Dr. Saturday - NCAAF

ESPN thinks C.J. Spiller is the best player in the ACC this fall. For the fourth year in a row, KaMichael Hall and Kenny Scott agree:

That wasn't even the only time he did that as a freshman, which is part of what makes Spiller such an interesting case. He's obviously versatile, dangerous every time he touches the ball and, as anyone who's watched Clemson since he exploded into the national consciousness in that '06 game against the Yellow Jackets can tell you, is prone to disappear for long stretches. Every time I've watched Clemson the last two years, at some point, I've thought, "Wait, what happened to C.J. Spiller?" Maybe it's the play-calling, or the fact that he's had to play second fiddle in the Tiger running game to James Davis as his rushing total drops by the season. Spiller had five 100-yard rushing games as a freshman; he's had three since, and none last year. Needless to say, with Davis gone, the draft looming and the "underachiever" sign around Clemson's neck glowing brighter than ever, this is kind of a big year for him.
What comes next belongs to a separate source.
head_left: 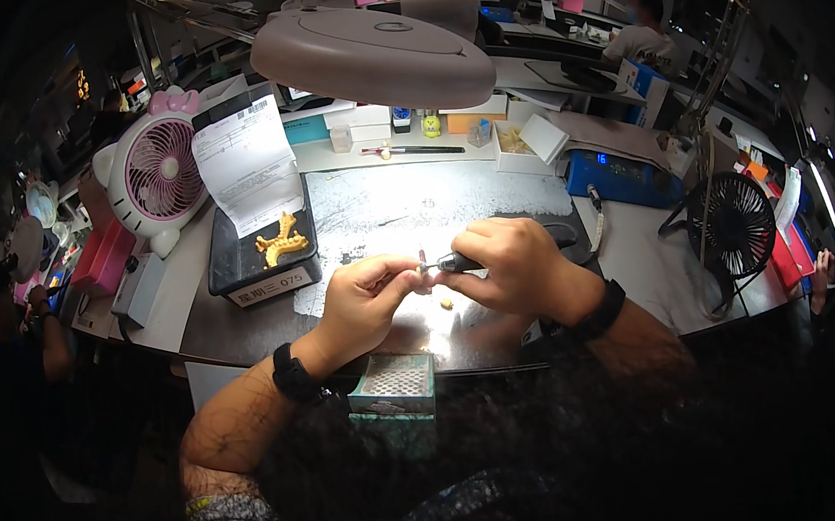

But C.J. is a terror in other ways: He had his first 100-yard receiving games last year, and led the ACC in all-purpose yards. Maybe he's a victim of his own initial explosiveness: The fact that, three years in, he's still thought of largely in terms of his amazing potential may just be one of the inevitable consequences of setting the bar so high that first season. He reminds me of Kevin Faulk, the LSU running back who never quite seem to live up to his towering hype even while setting the SEC career for all-purpose yards in the mid-nineties; he eventually settled in for a long career as a role player on all those Patriot Super Bowl teams. Spiller is no role player, at Clemson or on the next level. But the only place to go from "spectacular" is "consistent," which seems to be the only quality separating him from all those visions he set off three years ago.